ISCA's review of census data found 56 per cent of students who attend Catholic schools come from families earning between $52,000 and $156,000,
The independent schools say 45 per cent of their students’ families are in the same wage bracket.
About a third of students at Catholic schools are from the top income bracket (more than $156,000), compared with 41 per cent of enrolments in independent schools.
But both the Catholic and independent sectors have 13 per cent of their students’ families in the lowest income bracket.
ICSA executive director Collette Colman said the data showed independent schools do not cater primarily to the wealthy.
“The split between high, middle and low income earners is pretty much identical between Catholic and independent schools,” Ms Colman said.
The Catholic sector says it is disadvantaged by the current socio-economic status (SES) formula, which determines per-student funding for non-government schools based on student postcodes.

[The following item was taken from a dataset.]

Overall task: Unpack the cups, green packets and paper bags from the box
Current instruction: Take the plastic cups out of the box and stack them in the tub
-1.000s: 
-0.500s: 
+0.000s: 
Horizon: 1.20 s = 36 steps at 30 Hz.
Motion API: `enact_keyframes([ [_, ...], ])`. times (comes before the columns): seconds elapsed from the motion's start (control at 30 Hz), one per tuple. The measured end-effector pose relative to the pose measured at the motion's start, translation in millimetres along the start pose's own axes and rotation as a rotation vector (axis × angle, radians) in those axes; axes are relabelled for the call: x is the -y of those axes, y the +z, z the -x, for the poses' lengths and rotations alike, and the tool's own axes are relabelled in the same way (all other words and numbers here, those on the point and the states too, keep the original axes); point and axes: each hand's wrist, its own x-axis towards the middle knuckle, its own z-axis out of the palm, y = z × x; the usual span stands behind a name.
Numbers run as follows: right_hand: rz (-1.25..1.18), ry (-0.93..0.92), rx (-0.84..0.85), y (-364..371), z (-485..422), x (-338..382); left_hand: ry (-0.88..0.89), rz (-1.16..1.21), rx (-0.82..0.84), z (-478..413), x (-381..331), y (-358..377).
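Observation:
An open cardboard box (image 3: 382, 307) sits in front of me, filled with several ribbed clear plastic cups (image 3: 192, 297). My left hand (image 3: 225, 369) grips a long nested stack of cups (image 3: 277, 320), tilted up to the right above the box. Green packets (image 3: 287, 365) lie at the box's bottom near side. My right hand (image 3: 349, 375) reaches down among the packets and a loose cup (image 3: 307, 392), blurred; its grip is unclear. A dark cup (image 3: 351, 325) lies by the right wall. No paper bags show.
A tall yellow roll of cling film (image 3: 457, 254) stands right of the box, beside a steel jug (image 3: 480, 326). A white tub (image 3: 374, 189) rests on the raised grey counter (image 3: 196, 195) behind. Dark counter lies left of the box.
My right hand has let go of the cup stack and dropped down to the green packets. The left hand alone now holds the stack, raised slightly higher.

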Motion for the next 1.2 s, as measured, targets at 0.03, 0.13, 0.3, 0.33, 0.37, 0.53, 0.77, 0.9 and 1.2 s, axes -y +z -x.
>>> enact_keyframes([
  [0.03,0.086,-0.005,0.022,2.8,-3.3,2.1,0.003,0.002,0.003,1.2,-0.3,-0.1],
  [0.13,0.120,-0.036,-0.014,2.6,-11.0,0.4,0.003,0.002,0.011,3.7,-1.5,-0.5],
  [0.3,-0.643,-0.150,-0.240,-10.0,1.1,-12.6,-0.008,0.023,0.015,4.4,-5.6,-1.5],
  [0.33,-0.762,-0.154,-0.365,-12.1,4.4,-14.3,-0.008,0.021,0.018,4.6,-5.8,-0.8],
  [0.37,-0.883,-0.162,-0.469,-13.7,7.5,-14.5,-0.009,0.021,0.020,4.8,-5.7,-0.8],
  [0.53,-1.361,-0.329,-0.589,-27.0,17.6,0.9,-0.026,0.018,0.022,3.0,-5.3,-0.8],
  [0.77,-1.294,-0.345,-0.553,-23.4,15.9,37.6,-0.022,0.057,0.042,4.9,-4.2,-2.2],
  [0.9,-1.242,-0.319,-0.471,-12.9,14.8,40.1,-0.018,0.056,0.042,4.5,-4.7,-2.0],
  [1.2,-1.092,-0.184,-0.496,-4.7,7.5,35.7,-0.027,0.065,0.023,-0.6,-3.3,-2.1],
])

National Catholic Education Commission executive director Christian Zahra said the families of children at Catholic and independent schools are not similarly well-off.
“There are countless examples of independent schools that have the same SES as Catholic schools where Healthcare Card, levels of educational disadvantage, school fees and other data demonstrates that these 'like' schools are in fact serving demographically very different groups of families,” he said.
The independent sector also presented data from the MySchool website to the Schools Resourcing Board, in an attempt to demonstrate that the Catholic sector is keeping school fees low in wealthy suburbs, pushing the costs onto low-income families of greater need.
Mr Zahra said it should be about more than SES scores.
“SES scores are not the primary mechanism that Catholic systems use to allocate grants,” he said.
“We rely on the first-hand understanding of Catholic school principals, teachers and system leaders to allocate school funding in ways that better recognise the realities of need in local areas.”